絵画の起源は、ある娘が旅立つ恋人との別れを惜しんでそのシルエットを壁に移し取ったのが始まりであるとされています。

古代ギリシャでは芸術は対象を写し、自然を模写する「模倣の技術(ミメーテカイ・テクナイ)」といわれていました。

プラトンは模倣する対象は何の知識も必要としないとされ、「理想国家」から芸術家を追放しました。このプラトンの考えは当時のギリシャ哲学へのプラトンの考えが反映されています。

 プラトンは永遠に不変なものを求め続けたその考えは自然界を超えたもので、そこに目をむけない模倣の技術などはプラトンにとって興味の対象ではなかったと考えられています。

美学で生まれた自由技術がルネサンスで実現

美学をはじめて基礎づけたのはバウムガルテンです。彼は美学の定義として「自由技術の理論、下級認識論、美的思惟の技術、擬似理性の技術」であると述べています。

この「自由技術」が今日でいう一般芸術観念に相当します。そして美術を「自由技術」の境域にまで高めたのがルネサンス期の作家たちでした。

古代ギリシャからルネサンスまでの間、詩や音楽以外の絵画や彫刻家、諸工芸は職人としてでしか扱われなかったようです。

チェンニーノ・チェンニーニは「知に至る第二位の段階」に位する技術とみなされていた称しています。そして、レオナルド・ダ・ヴィンチは「美術は技術と同時に不可視のものを生み出し、存在しない物をあたかも現実のごとくに表し、備えるファンタジーの技を必要とするものである。」と述べています。このレオナルドの望みは後にアカデミーの設立により叶われ、画家は職人の身分を脱却し学者に準ずる社会的地位にまであがります。

とりあえず、まとめ

ここで言える事は芸術が哲学と密接に絡んでいる事です。しかしなぜ、詩や音楽の方が先に受け入れられていたのかが疑問に思います。ギリシャ彫刻は非常に洗練されています。
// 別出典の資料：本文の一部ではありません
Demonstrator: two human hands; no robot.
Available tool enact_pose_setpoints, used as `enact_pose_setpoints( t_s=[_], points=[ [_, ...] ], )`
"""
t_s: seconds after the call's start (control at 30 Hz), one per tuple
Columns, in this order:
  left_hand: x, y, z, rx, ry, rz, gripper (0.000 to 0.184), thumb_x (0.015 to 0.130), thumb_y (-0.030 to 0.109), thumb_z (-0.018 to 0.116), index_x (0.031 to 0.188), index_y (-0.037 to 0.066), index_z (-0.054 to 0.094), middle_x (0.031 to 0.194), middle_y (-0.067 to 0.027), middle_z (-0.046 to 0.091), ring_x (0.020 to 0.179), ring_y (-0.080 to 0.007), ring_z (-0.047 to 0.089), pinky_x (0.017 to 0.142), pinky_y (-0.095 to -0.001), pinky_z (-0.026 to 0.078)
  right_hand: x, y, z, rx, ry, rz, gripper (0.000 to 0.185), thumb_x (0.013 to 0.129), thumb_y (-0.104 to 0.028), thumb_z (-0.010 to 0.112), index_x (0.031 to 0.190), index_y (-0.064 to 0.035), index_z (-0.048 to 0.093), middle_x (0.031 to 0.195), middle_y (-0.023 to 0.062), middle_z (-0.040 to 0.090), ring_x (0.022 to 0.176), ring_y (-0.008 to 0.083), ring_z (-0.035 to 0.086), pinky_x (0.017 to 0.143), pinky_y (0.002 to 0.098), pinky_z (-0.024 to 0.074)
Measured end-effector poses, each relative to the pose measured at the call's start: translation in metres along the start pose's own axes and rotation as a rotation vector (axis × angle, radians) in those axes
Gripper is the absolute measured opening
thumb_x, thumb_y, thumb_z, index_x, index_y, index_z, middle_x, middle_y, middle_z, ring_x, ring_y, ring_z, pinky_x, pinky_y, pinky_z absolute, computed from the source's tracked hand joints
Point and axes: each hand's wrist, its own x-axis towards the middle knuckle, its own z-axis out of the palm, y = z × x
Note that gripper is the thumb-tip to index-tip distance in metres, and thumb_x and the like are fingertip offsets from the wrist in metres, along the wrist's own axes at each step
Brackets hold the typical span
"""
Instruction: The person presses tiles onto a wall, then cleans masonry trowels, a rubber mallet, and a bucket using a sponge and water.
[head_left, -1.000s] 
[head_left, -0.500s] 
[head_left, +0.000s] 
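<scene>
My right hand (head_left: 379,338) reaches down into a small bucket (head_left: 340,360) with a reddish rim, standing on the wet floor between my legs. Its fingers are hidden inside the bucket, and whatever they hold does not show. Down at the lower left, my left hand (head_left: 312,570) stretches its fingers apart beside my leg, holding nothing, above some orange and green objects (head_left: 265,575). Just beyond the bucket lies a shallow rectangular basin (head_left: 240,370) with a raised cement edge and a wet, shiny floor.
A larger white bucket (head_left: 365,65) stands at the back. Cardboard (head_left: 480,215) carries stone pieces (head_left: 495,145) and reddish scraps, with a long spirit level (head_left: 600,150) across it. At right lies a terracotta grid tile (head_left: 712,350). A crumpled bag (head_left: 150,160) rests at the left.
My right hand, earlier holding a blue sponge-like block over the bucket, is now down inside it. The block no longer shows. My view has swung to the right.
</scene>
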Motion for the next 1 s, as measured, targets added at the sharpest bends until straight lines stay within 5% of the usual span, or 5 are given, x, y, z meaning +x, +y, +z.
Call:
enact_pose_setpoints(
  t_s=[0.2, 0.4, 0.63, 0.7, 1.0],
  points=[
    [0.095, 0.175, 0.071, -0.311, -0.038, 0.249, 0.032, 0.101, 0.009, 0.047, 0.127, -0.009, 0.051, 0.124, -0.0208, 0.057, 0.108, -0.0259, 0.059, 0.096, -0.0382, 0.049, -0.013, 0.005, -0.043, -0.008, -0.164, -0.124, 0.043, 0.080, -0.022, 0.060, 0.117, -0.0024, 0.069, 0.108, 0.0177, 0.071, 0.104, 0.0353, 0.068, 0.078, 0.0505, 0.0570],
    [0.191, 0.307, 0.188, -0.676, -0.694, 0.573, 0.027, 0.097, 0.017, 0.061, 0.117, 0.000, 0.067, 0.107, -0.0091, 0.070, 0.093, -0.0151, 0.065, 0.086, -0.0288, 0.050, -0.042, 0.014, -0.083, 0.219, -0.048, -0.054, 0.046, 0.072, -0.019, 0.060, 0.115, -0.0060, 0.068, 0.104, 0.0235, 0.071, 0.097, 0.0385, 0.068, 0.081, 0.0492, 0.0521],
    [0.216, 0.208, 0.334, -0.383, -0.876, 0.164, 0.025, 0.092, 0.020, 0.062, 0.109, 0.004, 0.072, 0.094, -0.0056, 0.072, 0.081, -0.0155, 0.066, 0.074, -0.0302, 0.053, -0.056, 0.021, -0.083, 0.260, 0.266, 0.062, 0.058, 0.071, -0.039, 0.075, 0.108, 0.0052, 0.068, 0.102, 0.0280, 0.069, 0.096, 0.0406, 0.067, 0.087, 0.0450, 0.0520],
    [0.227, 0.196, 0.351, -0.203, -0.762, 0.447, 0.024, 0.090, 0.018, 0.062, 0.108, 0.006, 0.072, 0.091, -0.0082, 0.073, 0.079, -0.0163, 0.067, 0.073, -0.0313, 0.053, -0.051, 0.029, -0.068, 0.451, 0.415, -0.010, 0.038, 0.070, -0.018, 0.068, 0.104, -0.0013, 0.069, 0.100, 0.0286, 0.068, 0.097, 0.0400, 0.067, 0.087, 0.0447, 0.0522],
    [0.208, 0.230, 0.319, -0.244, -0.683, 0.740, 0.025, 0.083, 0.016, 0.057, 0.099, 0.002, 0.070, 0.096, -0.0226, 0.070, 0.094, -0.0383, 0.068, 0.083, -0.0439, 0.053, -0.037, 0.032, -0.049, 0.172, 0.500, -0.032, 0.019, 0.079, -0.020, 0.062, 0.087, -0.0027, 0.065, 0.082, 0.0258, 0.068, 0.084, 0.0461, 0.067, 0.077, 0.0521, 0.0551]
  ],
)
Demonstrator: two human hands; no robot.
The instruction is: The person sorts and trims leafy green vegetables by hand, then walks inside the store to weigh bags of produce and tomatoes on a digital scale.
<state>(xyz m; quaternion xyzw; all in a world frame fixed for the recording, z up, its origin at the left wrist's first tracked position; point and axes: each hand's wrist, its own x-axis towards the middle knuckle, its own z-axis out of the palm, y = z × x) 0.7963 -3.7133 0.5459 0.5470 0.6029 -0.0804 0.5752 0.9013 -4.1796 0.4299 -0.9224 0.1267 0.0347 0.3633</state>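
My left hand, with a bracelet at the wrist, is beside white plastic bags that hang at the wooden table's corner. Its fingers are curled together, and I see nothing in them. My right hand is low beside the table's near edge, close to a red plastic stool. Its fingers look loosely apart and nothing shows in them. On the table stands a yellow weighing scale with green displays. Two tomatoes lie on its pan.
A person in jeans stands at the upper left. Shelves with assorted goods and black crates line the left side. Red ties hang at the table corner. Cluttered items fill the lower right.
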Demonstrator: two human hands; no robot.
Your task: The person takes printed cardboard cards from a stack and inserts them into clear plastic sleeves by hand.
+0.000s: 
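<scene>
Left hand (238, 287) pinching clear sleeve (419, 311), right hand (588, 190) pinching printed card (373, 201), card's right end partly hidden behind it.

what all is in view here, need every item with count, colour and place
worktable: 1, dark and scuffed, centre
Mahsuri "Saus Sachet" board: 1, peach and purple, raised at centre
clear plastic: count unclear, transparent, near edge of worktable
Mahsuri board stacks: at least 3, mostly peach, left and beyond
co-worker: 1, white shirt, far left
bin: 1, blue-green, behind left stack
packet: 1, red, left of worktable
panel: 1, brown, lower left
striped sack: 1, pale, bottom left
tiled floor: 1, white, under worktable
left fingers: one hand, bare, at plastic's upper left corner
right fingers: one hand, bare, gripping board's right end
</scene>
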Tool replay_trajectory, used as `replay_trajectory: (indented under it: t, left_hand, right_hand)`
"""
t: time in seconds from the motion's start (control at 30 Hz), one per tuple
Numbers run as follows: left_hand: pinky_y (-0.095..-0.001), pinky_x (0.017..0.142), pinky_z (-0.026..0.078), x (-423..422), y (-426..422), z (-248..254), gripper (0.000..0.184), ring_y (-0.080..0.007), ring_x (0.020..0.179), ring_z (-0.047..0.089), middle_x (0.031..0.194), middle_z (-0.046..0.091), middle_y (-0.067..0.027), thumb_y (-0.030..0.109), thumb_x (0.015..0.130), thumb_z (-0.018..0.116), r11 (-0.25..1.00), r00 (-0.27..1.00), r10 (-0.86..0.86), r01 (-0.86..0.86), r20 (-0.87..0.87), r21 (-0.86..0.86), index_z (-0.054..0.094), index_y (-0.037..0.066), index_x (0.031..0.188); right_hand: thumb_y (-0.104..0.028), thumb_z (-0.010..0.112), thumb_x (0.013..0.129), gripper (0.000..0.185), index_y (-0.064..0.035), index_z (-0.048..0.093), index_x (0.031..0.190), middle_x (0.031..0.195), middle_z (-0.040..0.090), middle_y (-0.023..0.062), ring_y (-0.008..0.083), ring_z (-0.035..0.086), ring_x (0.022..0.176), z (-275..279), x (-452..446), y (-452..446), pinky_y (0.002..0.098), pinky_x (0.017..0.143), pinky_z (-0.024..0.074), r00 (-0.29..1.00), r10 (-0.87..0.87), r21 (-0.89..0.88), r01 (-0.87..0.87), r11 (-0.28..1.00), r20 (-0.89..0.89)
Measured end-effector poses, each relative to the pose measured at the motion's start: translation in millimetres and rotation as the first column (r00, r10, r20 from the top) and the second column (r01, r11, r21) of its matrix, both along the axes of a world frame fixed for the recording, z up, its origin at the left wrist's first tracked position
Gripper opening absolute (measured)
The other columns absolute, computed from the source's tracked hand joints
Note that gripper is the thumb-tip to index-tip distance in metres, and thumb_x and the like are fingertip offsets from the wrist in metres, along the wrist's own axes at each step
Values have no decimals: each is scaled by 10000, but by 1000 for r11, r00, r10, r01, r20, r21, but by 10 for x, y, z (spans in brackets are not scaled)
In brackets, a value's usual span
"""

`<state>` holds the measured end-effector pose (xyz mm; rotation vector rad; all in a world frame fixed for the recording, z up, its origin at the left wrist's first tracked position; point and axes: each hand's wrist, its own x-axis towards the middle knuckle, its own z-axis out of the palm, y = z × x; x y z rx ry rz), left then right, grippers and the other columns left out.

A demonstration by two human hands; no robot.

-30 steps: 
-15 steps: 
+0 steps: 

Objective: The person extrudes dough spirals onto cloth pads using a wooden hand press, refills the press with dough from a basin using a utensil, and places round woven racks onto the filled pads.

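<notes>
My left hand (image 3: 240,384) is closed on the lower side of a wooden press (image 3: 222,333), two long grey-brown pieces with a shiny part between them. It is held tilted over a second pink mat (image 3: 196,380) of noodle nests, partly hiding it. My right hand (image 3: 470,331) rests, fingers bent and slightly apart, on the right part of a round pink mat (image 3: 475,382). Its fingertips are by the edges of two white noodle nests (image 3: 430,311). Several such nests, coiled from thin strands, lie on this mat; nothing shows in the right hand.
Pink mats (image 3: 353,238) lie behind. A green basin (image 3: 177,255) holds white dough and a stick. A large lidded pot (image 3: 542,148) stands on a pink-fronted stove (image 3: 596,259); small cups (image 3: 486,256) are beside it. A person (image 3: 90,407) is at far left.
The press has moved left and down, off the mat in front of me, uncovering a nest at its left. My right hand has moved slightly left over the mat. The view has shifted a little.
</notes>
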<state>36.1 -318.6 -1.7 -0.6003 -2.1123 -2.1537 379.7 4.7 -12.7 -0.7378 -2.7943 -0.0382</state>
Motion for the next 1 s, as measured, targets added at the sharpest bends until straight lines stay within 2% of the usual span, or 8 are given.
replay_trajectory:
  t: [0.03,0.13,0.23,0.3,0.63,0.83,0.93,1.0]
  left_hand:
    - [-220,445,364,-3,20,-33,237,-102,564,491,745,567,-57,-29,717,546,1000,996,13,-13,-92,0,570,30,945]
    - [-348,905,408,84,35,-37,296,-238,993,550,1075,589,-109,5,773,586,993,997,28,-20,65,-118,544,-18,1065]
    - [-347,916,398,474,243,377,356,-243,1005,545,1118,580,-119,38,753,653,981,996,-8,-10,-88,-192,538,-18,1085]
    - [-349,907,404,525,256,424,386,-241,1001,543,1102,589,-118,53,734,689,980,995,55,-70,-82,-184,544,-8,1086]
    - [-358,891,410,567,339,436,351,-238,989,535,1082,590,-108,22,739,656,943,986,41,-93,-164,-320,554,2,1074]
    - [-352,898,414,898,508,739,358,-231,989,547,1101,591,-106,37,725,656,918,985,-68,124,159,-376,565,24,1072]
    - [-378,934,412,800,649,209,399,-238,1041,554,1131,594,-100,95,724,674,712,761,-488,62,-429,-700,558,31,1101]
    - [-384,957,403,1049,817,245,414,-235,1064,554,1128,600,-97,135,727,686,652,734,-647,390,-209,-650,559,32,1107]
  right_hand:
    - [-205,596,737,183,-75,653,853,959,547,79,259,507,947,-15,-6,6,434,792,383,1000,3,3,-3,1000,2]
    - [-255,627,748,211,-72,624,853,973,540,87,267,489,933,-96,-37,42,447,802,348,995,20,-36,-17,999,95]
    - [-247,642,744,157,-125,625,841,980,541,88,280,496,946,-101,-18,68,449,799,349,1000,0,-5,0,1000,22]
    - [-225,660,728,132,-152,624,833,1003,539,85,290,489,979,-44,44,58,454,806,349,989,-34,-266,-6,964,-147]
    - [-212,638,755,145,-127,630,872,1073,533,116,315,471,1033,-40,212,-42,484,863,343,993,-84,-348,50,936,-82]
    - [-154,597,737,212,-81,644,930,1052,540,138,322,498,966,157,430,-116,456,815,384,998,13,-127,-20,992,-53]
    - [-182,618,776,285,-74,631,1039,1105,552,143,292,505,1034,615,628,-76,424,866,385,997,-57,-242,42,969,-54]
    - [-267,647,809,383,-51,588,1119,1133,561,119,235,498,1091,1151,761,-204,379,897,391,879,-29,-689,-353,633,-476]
しかし、それが自然の模倣に過ぎないという理由で職人扱いを余儀なくされていたという事は、想像が重視されていたのは詩や音楽のほうであったということになります。

 つまりどんな時代においても人の物まね、それが自然という人工物以外のものでも、人は下等と認識してしまうという事なんだと思います。

今度は詩と音楽の歴史を調べてみたいと思います。